*Brief:*
Please return each line of the listing exactly as given.

*Recorded information:*
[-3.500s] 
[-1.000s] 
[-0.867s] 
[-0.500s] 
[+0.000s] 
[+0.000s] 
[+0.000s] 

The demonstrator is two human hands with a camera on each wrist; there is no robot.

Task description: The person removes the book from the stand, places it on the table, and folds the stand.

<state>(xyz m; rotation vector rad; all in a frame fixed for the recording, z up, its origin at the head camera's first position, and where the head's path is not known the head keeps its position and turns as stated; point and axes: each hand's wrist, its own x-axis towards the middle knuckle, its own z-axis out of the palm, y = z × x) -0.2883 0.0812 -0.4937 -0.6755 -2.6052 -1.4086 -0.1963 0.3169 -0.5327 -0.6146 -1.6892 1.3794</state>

*Answer to this exercise:*
[-3.500s] 
[-1.000s] 
[-0.867s] 
[-0.500s] 
[+0.000s] 
[+0.000s] 
[+0.000s] 

The demonstrator is two human hands with a camera on each wrist; there is no robot.

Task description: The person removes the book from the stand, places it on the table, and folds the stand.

<state>(xyz m; rotation vector rad; all in a frame fixed for the recording, z up, its origin at the head camera's first position, and where the head's path is not known the head keeps its position and turns as stated; point and axes: each hand's wrist, its own x-axis towards the middle knuckle, its own z-axis out of the palm, y = z × x) -0.2883 0.0812 -0.4937 -0.6755 -2.6052 -1.4086 -0.1963 0.3169 -0.5327 -0.6146 -1.6892 1.3794</state>

The work is done, and the output is complete.